Figure 1 with 2 supplements
CRM1 accumulates on specific genome regions, including HOXA and HOXB cluster, in human Leukemia cells.

Binding profiles of CRM1 in K562 and LOUCY cell lines (A: whole genome; B: whole chromosome 17 and HOXB cluster, C: whole chromosome seven and HOXA cluster). ChIP-seq was performed using anti-CRM1 (CST, D6V7N, #46249) antibody. In (A), the chromosomes that contain strong CRM1 binding sites are shadowed (dark shadow; Chr.7 (HOXA) and Chr.17 (HOXB), light shadow; Chr.1 (CDKN2C), Chr.5 (LOC648987), Chr.10 (NR_038921, COMMD3-BMI1), Chr.12 (CLEC2B-KLRF2), Chr.22 (PRR34), see Figure 1—figure supplement 2 for details).

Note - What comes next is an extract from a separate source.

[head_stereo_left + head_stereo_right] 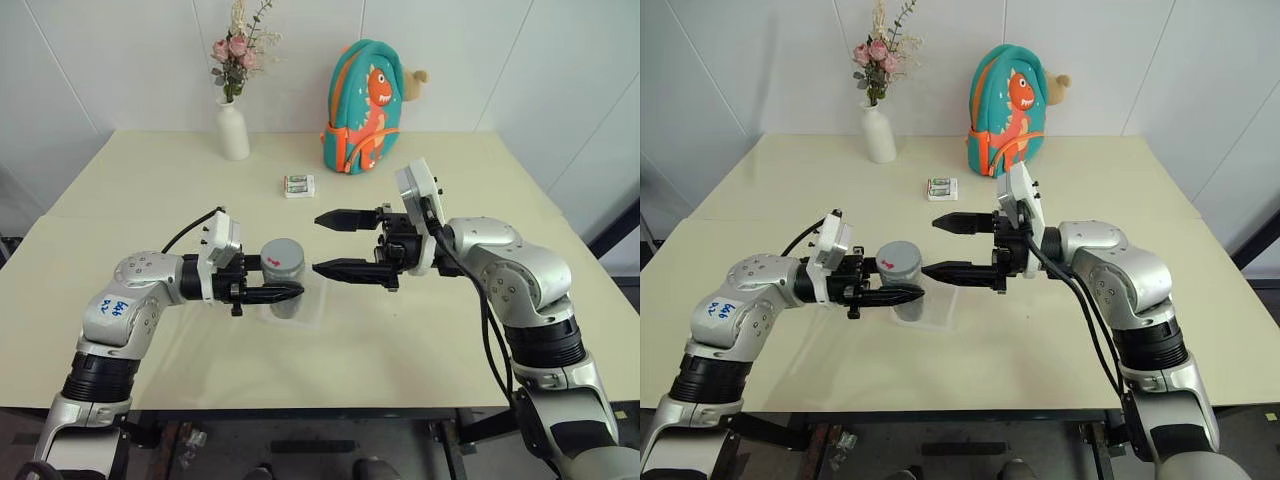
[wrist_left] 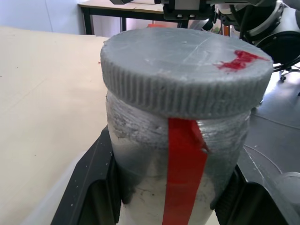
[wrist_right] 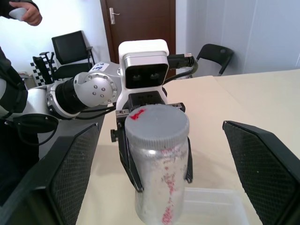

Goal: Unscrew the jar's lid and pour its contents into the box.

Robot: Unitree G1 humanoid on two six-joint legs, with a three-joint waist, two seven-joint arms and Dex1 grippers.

Figure 1—figure supplement 1
Two different anti-CRM1 antibodies show similar binding profiles of CRM1.

ChIP-seq was performed in LOUCY cells using two different anti-CRM1 antibodies (CST, D6V7N, #46249, rabbit monoclonal; Bethyl Laboratories, A300-469A rabbit polyclonal). Binding profiles of CRM1 in LOUCY cells are indicated: (A) whole chromosome 17 and HOXB cluster, (B) whole chromosome seven and HOXA cluster.

Figure 1—figure supplement 2
CRM1 accumulates on specific genome regions.

Binding profiles of CRM1 in K562 and LOUCY cell lines. Whole chromosomes (1, 5, 10, 12, 22) and specific regions [CDKN2C (Chr.1); LOC648987 (Chr.5); NR_038921, COMMD3-BMI1 (Chr.10); CLEC2B-KLRF2 (Chr.12); PRR34 (Chr.22)], and HOXC and HOXD cluster regions are shown.

Figure 2 with 1 supplement
Accumulation of CRM1 and SET-Nup214 on HOX clusters is sensitive to CRM1 inhibitor KPT-330.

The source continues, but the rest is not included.